El mundo padece de estrés postrumpático. Las tensiones nucleares aumentan y a momentos el botón rojo puede ser un iracundo tuit. Quino lo pintó mejor: Mafalda, junto a un globo terráqueo, le pregunta al oso de peluche que lleva en brazos: “¿Sabés por qué es lindo este mundo? ¿Eheé?”, luego, la pequeña responde consternada: “Porque es una maqueta. ¡El original es un desastre!”. Mafalda y su preocupación por la política mundial fue un tema recurrente en las geniales tiras del caricaturista argentino. El humor y otros escapes banales son necesarios para que los humanos podamos procesar el mundo, construir humanidad. Por eso creo que existe el boliche.
El asunto de los bolos tiene un conflicto de personalidad. Como el ajedrez, que algunos consideran juego y otros ciencia, el boliche se debate entre deportivo y lúdico. En esta bipolaridad está su magia como una actividad a la que conviene ver, de vez en cuando, no como escape absurdo de la vida, sí como respiro a la ansiedad con que vivimos y además, una forma de construir lazos. Ya que no podemos derrumbar todos nuestros problemas, algo de satisfacción se siente al lanzar una bola por una duela encerada, verla recorrer 18 metros y escuchar el inigualable sonido de una chuza.
Mis recuerdos más remotos en el boliche tienen código postal. De niño acompañaba a mi papá a su torneo sabatino en el Bol Naucalpan. La contabilidad del juego era manual. Los diestros en aritmética revisaban las marcaciones en búsqueda de algún error que diera una voltereta en el resultado final. Mis primeros torneos fueron de padres e hijos. Aprendí observando a otros y con los consejos de mi papá. No logré jugar mejor que él y en la mayoría de las veces la presión hizo que mi mano girara de más o de menos en el momento decisivo. Nunca levantamos un trofeo. Luego vendrían las ligas de la oficina y con ellas un par de medallas, aunque insisto, mi promedio ha sido regular.
Me alejé de los bolos por años y regresé con mis hijos. La sobriedad de los boliches de los setenta había sido reemplazada, al menos a ciertas horas del día, por un sitio donde los adolescentes escuchan música con volumen de reventón y las pistas se iluminan psicodélicamente mientras juegas. Por supuesto no se observan las reglas de cortesía y todos tiran simultáneamente. Nadie pierde la concentración porque nadie la busca. El ambiente se hizo más bien de relajo que deportivo. Hice a un lado la ortodoxia y en aras de la convivencia aguanté el barroquismo.

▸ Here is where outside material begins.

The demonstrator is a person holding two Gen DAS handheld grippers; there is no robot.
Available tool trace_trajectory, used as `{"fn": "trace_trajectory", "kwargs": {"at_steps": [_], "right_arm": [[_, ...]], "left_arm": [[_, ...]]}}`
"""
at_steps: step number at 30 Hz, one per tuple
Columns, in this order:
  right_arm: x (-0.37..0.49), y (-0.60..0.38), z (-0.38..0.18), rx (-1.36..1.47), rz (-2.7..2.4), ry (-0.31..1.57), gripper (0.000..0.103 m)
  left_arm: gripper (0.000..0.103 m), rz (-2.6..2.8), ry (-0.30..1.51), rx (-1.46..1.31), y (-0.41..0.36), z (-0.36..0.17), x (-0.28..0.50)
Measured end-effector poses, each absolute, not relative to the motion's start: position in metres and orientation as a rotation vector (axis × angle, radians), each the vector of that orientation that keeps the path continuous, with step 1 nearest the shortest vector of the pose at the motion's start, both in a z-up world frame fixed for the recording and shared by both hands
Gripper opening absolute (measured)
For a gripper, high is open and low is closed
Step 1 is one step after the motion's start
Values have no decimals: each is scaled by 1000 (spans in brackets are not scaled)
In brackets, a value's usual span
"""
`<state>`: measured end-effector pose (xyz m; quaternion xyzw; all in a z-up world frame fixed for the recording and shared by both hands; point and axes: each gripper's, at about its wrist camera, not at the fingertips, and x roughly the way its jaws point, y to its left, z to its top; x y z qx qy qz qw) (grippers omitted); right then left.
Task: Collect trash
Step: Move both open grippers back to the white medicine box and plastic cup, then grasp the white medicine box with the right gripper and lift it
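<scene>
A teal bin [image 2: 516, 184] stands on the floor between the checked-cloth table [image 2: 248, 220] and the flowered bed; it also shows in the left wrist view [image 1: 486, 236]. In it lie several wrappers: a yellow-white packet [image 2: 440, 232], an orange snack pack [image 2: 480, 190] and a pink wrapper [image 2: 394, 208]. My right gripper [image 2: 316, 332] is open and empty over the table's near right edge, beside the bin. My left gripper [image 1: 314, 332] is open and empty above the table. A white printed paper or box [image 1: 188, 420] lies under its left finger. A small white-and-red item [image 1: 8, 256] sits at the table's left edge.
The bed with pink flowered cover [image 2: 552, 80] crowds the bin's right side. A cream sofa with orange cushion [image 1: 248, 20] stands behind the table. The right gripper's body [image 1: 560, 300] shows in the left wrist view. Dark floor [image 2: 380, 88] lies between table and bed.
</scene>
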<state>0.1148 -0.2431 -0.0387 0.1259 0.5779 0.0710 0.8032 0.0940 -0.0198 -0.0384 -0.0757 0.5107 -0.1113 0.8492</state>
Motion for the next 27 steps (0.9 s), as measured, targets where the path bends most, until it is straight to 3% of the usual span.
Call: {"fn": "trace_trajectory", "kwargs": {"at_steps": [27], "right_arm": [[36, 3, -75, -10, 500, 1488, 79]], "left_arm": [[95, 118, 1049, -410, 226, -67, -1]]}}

Acabo de conocer una nueva generación de boliches. Son lo mejor que he visto. Están tan ordenados que parecen dispuestos para el día de corte del listón inaugural. Las bolas se exhiben como artículos de colección y el número que indica su peso está de frente y a la misma altura que las bolas de al lado. Ninguna está despostillada. Los zapatos en renta forman una matriz que da pena descuadrar cuando te dan tu par. Las pantallas suman por ti, te dan estadísticas y consejos, te permiten subir tu foto y otros caprichos tecnológicos.
Pocas actividades tienen la nobleza de juntar a nietos, padres y abuelos, jugarse en soledad, con amigos o compañeros del trabajo. Ante la separación que da la cercanía digital, nada mejor que unas líneas en familia. Y funciona de maravilla para integrar equipos de trabajo en las empresas.
Hace poco tuve un inesperado llamado a otro torneo. Era un miércoles cualquiera, diez de la noche, pijama puesta, ganas de apagar la luz y dormir. Sonó el teléfono. Mi hijo mayor me pedía que fuera con urgencia a completarle su terna de jugadores en una competencia de la universidad, de otra forma perderían por default. Acepté a regañadientes, me vestí y en el camino caí en cuenta que hacía años que no jugaba. El desastre podría ser mayúsculo, ser la burla de mi hijo y éste de sus amigos. Llegué al lugar sin tiempo para calentar, apenas pude escoger una bola y ponerme los zapatos. Lo que sucedió después no tiene una explicación lógica. Todos los pinos que no pude tirar con mi papá cayeron ahora. Como en un escenario de realismo mágico, marqué 189 y 191, cifras superiores a mi promedio y muy arriba del resto de los jugadores. Ganamos el primer lugar.
El boliche tiene un lado incomprensible, tiras para construir.